A contre-cœur, je prenais conscience que ce ne serait pas le jour où j’allais pouvoir pleinement apprécier ce film. C’est une fatalité, une réalité. Le plus tôt je l’accepterais, le plus tôt je pourrais envisager l’infinité de perspectives différentes par laquelle vivre ce moment. Je ne vivrais pas l’expérience pour laquelle je m’étais déplacé, mais j’allais vivre quelque chose de différent, et d’unique. En acceptant ma condition, j’ai pris conscience qu’il aurait fallu arriver plus tôt, et emprunter un siège enfant pour s’agrandir. « N’aurais-je pas alors dérangé la personne derrière moi ? Il aurait fallu qu’elle accepte et respecte mon existence en s’adaptant elle aussi. ». Cette expérience m’a fait réaliser que la liberté de l’un s’arrêtait là où celle de l’autre commençait. J’ai pris conscience de mes limites, de la nécessité de m’adapter, de ne pas me préoccuper d’un objectif initial caduc, mais d’observer l’infinité de possibilités et d’opportunités qui se dressent en continu devant moi. Ces réflexions m’ont traversé, elles n’ont pas toutes été traitées sur le moment, mais cette expérience les a révélées à ma conscience. C’est ici une caractéristique majeure de notre conscience : celle d’apprendre, d’évoluer et de s’adapter. Notre conscience est en mouvement perpétuel, elle se nourrie de chaque expérience d’autant plus qu’elle est négative.
Il trouve son origine étymologique du latin cum scientia, qui signifie savoir avec. La conscience est le centre de traitement des informations acquises par nos sens mais aussi de décision à prendre en conséquence. Son développement a atteint chez l’homme un niveau pour l’instant jamais retrouvé chez d’autres formes de vie. Elle nous permet des réflexions complexes et rationnelles, mais aussi abstraites en usant d’imagination. Elle est le siège de notre raison, de notre morale, de notre intelligence, de notre inconscient, de notre subconscient, en somme d’une partie de notre être, et de notre identité. Elle contient en elle la somme des informations collectées au cours de notre existence, qu’elle stocke dans sa mémoire. Ces informations sont constituées de rapports entre différents éléments de notre environnement, permettant une meilleure compréhension du monde dans lequel nous vivons. En vivant chacune de nos expériences avec une plus grande connexion avec le présent, nous pouvons prendre conscience d’une infinité de facettes de notre réalité. La prise de conscience du monde dans lequel nous existons ainsi que des autres formes de vies qui le peuplent, doivent être accompagner d’une acceptation inconditionnelle de vérités objectives cyniques et injustes.
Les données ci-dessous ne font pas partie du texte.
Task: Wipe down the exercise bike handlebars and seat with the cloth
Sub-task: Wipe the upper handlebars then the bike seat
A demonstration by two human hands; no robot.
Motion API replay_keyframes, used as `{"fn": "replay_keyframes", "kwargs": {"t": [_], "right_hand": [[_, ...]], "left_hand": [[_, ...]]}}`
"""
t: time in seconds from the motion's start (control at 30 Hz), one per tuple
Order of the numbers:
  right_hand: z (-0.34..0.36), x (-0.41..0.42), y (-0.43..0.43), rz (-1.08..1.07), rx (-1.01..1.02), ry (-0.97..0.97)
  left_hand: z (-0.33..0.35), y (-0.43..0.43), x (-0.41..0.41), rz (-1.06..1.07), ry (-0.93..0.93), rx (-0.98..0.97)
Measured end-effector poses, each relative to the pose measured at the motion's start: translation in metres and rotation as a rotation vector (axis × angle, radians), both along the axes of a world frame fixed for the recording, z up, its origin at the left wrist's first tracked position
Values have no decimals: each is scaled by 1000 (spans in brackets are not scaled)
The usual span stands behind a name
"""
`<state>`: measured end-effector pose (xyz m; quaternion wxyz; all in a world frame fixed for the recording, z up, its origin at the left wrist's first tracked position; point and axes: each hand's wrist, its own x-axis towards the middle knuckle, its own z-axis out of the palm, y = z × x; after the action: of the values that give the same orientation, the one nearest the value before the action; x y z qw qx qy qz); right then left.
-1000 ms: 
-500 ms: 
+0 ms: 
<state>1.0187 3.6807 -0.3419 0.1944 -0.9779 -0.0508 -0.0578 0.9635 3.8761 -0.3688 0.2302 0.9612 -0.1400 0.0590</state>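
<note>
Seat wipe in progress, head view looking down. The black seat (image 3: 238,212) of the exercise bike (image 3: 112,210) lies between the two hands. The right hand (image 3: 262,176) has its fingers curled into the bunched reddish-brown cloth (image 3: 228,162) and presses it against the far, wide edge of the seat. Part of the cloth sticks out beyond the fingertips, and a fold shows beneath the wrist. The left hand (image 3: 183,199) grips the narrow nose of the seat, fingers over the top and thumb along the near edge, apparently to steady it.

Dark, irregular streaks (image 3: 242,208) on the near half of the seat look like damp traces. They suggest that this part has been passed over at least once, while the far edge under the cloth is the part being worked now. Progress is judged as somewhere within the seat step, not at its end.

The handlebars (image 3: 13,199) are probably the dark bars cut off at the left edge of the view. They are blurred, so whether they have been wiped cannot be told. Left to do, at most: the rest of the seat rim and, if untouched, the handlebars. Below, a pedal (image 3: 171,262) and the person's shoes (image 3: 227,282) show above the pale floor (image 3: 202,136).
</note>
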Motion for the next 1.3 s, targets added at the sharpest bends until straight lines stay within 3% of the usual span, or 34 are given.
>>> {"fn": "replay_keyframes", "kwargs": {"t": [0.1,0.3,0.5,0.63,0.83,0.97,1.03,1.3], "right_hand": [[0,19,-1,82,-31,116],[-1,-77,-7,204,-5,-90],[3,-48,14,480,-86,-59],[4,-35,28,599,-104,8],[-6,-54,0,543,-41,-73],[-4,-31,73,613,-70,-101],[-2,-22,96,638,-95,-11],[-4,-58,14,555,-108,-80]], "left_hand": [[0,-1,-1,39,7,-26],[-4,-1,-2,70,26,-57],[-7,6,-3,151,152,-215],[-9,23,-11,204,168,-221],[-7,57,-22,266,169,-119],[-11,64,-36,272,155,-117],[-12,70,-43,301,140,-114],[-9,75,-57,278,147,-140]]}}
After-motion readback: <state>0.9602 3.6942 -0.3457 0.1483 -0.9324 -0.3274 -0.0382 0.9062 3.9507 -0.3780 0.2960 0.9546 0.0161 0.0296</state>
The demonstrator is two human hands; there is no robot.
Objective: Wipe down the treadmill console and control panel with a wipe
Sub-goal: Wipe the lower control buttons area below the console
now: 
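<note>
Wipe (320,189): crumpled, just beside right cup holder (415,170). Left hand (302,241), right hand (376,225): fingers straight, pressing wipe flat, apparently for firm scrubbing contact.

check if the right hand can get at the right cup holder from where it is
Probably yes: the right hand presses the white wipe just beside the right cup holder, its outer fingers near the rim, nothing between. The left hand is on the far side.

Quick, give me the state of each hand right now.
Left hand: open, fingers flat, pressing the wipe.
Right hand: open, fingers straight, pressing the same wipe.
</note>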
En outre, nous ne pouvons connaître qu’une infime partie de notre réalité. Nous devons accepter nos limites et nos imperfections, pour les assimiler et évoluer en les intégrant harmonieusement à notre existence. Toute connaissance de notre monde est intimement liée à la conscience que nous avons de nous-mêmes, des autres et du monde. J’espère que cet essai vous permettra de prendre conscience de perspectives de votre réalité sur lesquelles votre attention ne s’était jusqu’alors pas attarder. Tout à commencer par une volonté de ne plus subir la souffrance et du besoin de sortir de l’ignorance, il faudra prendre soin de ne pas se tromper de direction en cours de route et accepter que la ligne d’arrivée soit toujours plus proche de l’ignorance que de l’omniscience.